Fix hang when running oacc exec with CUDA 9.0 nvprof
2018-02-15 Tom de Vries <tom@codesourcery.com>
* oacc-init.c (acc_init_state_lock, acc_init_state, acc_init_thread):
New variable.
(acc_init_1): Set acc_init_thread to pthread_self (). Set
acc_init_state to initializing at the start, and to initialized at the
end.
(self_initializing_p): New function.
(acc_get_device_type): Return acc_device_none if called by thread that
is currently executing acc_init_1.
---
libgomp/oacc-init.c | 33 +++++++++++++++++++++++++++++++++
2 files changed, 44 insertions(+)
@@ -40,6 +40,11 @@
static gomp_mutex_t acc_device_lock;
+static gomp_mutex_t acc_init_state_lock;
+static enum { uninitialized, initializing, initialized } acc_init_state
+ = uninitialized;
+static pthread_t acc_init_thread;
+
/* A cached version of the dispatcher for the global "current" accelerator type,
e.g. used as the default when creating new host threads. This is the
device-type equivalent of goacc_device_num (which specifies which device to
@@ -220,6 +225,11 @@ acc_dev_num_out_of_range (acc_device_t d, int ord, int ndevs)

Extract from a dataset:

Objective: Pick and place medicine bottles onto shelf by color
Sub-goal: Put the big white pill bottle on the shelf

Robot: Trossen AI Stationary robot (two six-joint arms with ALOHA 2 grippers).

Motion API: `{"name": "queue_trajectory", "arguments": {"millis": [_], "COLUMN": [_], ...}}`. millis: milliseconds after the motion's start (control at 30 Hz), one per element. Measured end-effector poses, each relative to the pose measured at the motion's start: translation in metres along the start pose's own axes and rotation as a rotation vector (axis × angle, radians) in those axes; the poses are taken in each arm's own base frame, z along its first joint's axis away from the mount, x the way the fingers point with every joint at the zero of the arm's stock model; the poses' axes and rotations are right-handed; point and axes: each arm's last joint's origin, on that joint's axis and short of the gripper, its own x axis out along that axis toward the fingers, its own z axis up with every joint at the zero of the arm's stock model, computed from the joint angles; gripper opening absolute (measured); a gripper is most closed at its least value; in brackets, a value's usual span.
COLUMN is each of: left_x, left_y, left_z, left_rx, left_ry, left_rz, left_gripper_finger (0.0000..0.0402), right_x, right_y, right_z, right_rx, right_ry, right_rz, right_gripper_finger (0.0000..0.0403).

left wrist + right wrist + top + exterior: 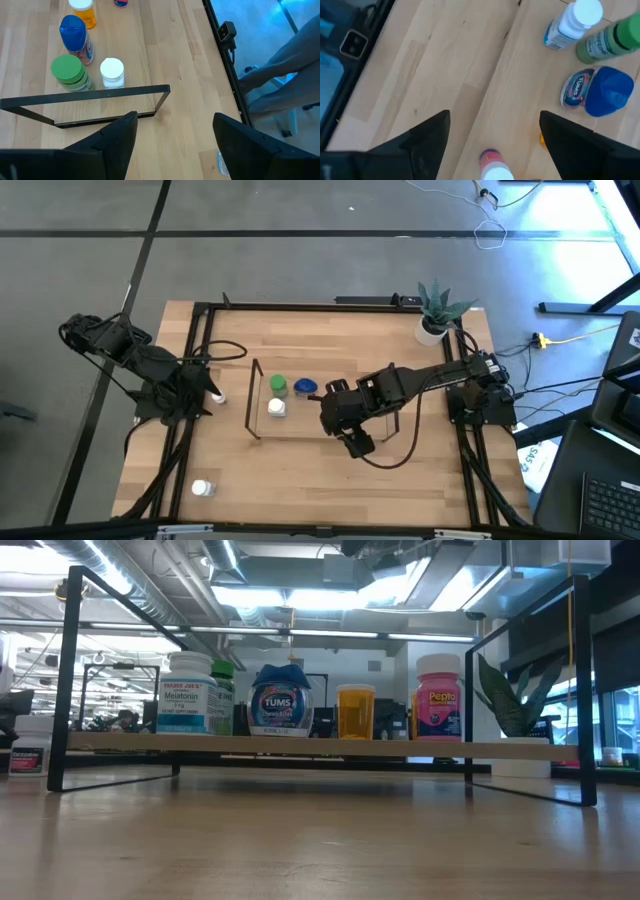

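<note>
Dark right gripper (492, 137) hangs with jaws apart and empty over the shelf (256, 395), above the pink-capped bottle (492, 165). Left gripper (172, 137), also apart, waits beside the shelf. Best lift clear, then fetch the stray white-capped bottle (203, 488).

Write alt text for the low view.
Five medicine bottles stand in a row on the shelf: white Melatonin, a green-capped one behind it, blue Tums, orange, pink Pepto. A plant shows behind, right.

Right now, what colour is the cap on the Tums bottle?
Blue. The Tums bottle shows it best in the right wrist view.
</note>
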Motion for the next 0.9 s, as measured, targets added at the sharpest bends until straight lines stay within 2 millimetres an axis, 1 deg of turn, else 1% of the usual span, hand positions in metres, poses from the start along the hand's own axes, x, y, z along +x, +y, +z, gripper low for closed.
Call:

static struct gomp_device_descr *
acc_init_1 (acc_device_t d, acc_construct_t parent_construct, int implicit)
{
+ gomp_mutex_lock (&acc_init_state_lock);
+ acc_init_state = initializing;
+ acc_init_thread = pthread_self ();
+ gomp_mutex_unlock (&acc_init_state_lock);
+
bool check_not_nested_p;
if (implicit)
{
@@ -312,6 +322,9 @@ acc_init_1 (acc_device_t d, acc_construct_t parent_construct, int implicit)
&api_info);
}
+ gomp_mutex_lock (&acc_init_state_lock);
+ acc_init_state = initialized;
+ gomp_mutex_unlock (&acc_init_state_lock);
return base_dev;
}
@@ -644,6 +657,17 @@ acc_set_device_type (acc_device_t d)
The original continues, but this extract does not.